Under Construction: Twenty-Two and Counting
The Multiverse theory posits that there is an infinite number of universes for every choice not made. It’s a bit more complicated than that, but that’s a way to look at it. My point is that somewhere in this sea of universes, there’s a me that’s perfectly happy with the choices he has made so far and the place he’s at. This me probably isn’t him. I wish him all the best though; at least one of us deserves some happiness.
Not that things are terrible or worse than they were seven years ago today when I was being blackmailed, and seeing no way out, I took some pills; or when the trauma resulted in almost repeating SS2; or six years ago, when I got mobbed by some classmates for being a fag and had a front tooth knocked out. No. Things have actually gotten better, relatively. I got out, I made friends, I had sex, I crushed on a thousand people (I’m optimistic that all my crushes will work out, even though they don’t and end up crushing my heart a bit. I’m still optimistic about the next one even though I know it may not work out and will crush my heart some more. I remain optimistic because I don’t want to become a jaded adult like some I’ve met; that scares me. So I continue to be optimistic. Foolishly so), I saw all those crappy DC movies (except The Dark Knight trilogy. TDK rulz!). I lived. I won.
In less than three months, I’ll be done with the university. I’ve come a long way from the shy, fat, stuttering boy that bathed early in the morning and late at night so he would not get boners from looking at all that naked male flesh; from the insecure, socially-inept boy that created personas to enable him function among people. I’ve been so many things in my four years in the university; so many people: the quiet guy in the back of the class that nobody noticed, the class clown that made vulgar jokes so people would notice him, the guy that answered all the questions in class to prove he was better at something than everybody else, the guy that made lewd passes and catcalls at girls and made up stories of steaming heterosexual sexual encounters to fit in with the guys, and then that gay guy.
I’ve struggled with self-esteem issues. I’ve (and still) struggled with depression. I’ve had orgasmic highs and suicidal lows. I’ve felt like the cock of the walk and the spite of nations. Bad boy, sad boy, good boy, gay boy. There have been times when I’ve felt like nothing is going my way, like I don’t matter. Times when I’m literally inches from a handful of pills. But this is not a song of sadness. This is an ode to victory. L’chaim!
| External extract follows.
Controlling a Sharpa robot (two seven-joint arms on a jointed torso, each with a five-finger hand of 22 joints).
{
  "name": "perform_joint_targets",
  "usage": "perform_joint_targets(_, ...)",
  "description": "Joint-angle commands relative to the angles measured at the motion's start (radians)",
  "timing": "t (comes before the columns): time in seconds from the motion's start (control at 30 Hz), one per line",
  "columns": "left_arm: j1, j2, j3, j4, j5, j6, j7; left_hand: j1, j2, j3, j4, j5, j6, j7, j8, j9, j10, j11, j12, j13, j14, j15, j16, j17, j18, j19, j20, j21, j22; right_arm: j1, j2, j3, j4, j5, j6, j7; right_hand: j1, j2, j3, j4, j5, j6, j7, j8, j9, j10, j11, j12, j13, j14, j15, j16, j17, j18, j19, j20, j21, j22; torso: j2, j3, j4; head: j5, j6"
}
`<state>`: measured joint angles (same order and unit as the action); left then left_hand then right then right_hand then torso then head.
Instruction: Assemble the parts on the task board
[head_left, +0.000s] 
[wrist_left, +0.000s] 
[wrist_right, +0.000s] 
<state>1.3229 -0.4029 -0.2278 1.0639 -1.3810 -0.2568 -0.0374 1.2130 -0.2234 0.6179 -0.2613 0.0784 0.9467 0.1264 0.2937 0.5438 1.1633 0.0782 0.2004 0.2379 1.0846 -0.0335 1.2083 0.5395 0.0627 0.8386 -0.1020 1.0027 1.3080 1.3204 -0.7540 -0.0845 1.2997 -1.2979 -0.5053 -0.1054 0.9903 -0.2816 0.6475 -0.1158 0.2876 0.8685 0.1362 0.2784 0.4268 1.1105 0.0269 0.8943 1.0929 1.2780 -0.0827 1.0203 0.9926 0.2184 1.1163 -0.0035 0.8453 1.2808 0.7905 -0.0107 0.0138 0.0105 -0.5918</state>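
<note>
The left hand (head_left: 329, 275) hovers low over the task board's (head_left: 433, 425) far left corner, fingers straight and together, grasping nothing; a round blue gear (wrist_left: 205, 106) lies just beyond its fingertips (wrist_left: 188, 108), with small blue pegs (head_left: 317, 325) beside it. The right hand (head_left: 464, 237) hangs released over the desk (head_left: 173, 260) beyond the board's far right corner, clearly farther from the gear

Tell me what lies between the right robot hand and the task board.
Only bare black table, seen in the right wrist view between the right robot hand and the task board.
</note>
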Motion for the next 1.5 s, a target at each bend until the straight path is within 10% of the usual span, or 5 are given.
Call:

Something positive: I met this guy. Now this is probably going to be one of those crushes I’ve had that will end up costing a piece of my heart. Or maybe not. Maybe this is it – the One. That stuff peddled by Harlequin Romance and Disney to hopeless romantics like me. Say, did Disney ever feature a long-distance romance? Here’s an idea for a modern Disney cartoon: intercontinental romance via Whatsapp and Facebook.
What happens now though? What happens next? When this chapter of my life comes to an end; when my mother stops being subtle in her inquiries about my girlfriend and her hints of wanting grandkids; when my desire for happiness clashes with my mother’s emotional manipulations and society’s expectations.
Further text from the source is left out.